EXERCISE AIM: Only the count is expected: the number of lines below that contain "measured".

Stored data

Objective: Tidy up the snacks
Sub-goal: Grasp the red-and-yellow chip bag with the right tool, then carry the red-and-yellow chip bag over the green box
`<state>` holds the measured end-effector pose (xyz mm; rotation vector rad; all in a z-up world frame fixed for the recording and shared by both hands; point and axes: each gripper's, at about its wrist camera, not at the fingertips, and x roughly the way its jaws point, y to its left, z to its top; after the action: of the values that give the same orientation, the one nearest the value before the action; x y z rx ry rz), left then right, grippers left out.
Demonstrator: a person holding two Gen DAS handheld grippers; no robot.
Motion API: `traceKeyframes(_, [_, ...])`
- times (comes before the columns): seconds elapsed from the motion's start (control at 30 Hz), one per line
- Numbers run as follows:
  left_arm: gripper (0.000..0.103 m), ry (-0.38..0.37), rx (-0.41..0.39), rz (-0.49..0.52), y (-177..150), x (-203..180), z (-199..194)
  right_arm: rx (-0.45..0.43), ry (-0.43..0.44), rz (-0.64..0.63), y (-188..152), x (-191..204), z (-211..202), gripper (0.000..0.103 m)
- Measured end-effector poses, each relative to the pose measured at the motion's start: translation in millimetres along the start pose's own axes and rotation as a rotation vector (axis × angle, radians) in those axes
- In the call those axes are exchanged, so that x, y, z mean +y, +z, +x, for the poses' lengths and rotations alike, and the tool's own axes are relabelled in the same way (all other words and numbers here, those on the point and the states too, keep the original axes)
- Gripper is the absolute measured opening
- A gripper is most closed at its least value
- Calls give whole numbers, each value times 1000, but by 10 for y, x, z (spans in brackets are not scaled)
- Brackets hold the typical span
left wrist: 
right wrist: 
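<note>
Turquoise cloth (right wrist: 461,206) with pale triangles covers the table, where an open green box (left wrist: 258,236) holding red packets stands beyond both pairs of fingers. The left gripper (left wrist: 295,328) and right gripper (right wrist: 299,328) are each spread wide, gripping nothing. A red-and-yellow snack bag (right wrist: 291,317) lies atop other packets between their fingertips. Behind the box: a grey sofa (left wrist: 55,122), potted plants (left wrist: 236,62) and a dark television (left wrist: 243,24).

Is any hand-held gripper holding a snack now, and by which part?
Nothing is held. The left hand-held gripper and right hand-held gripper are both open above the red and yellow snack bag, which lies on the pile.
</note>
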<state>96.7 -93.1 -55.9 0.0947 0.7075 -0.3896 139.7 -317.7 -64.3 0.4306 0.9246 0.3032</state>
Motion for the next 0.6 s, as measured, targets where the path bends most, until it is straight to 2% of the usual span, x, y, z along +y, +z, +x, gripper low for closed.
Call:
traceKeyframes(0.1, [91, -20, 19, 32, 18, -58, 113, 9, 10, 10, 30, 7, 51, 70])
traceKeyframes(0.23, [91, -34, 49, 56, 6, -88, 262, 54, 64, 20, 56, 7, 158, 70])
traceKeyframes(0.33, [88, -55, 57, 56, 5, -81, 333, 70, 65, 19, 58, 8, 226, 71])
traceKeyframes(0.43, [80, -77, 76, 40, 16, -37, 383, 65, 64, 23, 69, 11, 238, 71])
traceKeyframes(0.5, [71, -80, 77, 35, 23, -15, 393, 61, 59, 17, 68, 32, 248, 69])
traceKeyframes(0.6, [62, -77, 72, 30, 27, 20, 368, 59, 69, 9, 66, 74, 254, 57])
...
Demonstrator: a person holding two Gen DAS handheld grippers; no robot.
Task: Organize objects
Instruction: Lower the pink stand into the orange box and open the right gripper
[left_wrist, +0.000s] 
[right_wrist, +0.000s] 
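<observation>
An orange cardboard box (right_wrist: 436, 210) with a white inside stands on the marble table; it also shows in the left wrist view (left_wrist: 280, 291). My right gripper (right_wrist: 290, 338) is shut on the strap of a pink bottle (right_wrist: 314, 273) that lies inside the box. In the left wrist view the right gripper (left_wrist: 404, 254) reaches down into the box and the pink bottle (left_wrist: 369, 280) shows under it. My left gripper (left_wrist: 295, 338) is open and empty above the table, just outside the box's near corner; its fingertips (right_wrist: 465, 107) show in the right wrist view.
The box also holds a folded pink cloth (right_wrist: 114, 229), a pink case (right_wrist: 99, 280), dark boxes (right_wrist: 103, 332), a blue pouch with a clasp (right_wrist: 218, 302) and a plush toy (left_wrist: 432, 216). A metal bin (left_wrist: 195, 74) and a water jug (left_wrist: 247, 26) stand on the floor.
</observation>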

RESULT OF THIS EXERCISE: 4